## EXERCISE
A single number is required: how many lines below include the string "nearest".
++++ SOURCE MATERIAL
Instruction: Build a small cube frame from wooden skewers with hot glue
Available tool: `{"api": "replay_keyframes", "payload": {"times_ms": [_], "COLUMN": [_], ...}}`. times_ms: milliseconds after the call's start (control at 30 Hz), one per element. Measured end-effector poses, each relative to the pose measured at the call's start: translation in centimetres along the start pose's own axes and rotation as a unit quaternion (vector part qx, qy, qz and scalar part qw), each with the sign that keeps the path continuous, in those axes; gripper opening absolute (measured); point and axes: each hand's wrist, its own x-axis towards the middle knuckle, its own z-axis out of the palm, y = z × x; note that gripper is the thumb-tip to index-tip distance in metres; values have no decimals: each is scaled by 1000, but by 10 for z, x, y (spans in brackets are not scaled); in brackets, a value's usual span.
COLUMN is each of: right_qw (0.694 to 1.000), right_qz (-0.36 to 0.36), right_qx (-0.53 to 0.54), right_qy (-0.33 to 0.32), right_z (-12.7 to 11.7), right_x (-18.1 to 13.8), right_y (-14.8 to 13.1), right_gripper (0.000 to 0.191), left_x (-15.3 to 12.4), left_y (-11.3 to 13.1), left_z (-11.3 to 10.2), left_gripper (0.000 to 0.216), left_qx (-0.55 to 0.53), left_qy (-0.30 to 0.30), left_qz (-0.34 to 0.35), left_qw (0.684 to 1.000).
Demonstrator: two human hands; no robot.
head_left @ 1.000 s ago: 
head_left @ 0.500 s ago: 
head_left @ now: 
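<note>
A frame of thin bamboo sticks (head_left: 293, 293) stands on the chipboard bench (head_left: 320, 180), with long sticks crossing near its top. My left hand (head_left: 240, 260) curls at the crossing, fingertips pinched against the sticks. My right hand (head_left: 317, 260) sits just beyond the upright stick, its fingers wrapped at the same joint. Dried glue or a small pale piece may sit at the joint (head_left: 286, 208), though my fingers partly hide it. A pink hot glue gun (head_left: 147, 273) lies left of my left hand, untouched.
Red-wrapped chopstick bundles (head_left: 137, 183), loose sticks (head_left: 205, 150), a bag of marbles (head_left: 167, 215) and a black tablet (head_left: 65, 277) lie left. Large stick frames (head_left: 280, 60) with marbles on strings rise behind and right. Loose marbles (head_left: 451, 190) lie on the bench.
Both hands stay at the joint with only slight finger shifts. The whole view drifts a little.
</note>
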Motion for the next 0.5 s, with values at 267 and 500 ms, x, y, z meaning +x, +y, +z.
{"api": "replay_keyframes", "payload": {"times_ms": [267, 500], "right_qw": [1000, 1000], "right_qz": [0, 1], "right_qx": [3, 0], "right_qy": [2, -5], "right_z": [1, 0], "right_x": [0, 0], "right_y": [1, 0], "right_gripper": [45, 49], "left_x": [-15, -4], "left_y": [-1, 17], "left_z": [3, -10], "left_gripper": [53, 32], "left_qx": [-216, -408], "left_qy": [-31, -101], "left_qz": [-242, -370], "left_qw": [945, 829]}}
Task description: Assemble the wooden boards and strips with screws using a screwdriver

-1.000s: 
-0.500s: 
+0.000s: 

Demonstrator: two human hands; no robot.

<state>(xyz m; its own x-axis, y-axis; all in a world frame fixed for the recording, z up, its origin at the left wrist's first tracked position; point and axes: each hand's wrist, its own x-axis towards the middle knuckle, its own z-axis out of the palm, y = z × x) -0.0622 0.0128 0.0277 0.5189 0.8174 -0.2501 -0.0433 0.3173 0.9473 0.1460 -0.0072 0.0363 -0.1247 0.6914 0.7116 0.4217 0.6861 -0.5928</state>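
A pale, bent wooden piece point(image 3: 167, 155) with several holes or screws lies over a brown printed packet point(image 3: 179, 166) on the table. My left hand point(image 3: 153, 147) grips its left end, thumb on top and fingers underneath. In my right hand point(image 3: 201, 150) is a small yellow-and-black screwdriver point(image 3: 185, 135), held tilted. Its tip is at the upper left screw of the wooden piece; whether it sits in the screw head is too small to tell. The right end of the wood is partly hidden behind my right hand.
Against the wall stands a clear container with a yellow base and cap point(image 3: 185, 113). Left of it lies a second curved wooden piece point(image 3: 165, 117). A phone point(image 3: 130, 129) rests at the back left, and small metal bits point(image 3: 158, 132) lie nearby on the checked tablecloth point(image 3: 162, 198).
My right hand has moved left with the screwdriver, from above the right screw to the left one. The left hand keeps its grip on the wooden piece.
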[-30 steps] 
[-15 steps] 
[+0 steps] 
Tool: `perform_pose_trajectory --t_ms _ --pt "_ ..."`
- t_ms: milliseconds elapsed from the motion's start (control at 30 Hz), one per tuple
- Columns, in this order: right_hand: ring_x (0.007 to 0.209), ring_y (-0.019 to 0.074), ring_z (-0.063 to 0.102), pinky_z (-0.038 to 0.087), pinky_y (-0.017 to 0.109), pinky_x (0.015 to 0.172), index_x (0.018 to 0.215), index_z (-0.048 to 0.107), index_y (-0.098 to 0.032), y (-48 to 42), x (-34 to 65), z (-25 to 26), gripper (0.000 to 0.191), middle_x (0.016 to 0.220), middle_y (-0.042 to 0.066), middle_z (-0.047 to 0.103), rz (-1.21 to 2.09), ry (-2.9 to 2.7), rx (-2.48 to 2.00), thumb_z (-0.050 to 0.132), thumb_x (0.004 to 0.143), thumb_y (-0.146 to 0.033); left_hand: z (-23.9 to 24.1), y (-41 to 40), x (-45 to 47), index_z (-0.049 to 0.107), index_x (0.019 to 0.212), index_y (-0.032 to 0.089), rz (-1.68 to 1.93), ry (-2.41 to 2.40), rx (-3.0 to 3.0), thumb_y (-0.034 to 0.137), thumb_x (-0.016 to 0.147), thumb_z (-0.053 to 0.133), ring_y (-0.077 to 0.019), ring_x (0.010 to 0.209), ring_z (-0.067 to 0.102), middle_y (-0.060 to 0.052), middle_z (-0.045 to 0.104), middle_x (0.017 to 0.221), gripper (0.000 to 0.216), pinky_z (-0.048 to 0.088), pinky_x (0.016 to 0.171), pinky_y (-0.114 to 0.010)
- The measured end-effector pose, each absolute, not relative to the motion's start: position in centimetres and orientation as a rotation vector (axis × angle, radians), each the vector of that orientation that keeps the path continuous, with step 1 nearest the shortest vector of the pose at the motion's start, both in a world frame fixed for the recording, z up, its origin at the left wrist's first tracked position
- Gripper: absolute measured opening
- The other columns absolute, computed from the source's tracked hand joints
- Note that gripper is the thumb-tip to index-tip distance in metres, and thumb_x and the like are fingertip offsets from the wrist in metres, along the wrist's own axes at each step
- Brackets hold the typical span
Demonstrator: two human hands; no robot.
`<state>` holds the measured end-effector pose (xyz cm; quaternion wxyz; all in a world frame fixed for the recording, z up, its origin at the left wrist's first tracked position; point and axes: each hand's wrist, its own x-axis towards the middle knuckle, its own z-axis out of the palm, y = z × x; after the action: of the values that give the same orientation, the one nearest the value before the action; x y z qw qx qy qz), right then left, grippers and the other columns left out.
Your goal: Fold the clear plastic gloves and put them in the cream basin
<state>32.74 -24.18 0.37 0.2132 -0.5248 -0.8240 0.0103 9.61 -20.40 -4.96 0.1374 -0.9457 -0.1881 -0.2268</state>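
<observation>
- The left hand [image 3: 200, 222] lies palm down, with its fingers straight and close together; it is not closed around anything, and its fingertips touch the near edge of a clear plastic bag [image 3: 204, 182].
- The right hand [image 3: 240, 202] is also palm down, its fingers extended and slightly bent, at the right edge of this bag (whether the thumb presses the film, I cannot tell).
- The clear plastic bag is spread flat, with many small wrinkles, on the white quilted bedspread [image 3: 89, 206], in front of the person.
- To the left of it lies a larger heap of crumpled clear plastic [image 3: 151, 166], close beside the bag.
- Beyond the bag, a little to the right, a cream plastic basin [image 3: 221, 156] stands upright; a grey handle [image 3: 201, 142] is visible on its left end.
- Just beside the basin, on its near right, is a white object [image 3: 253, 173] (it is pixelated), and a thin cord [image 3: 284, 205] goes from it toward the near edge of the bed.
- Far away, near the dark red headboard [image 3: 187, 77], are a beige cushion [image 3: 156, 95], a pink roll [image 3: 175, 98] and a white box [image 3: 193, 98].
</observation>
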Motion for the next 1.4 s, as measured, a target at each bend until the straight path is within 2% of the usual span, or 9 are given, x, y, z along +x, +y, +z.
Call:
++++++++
## SOLUTION
2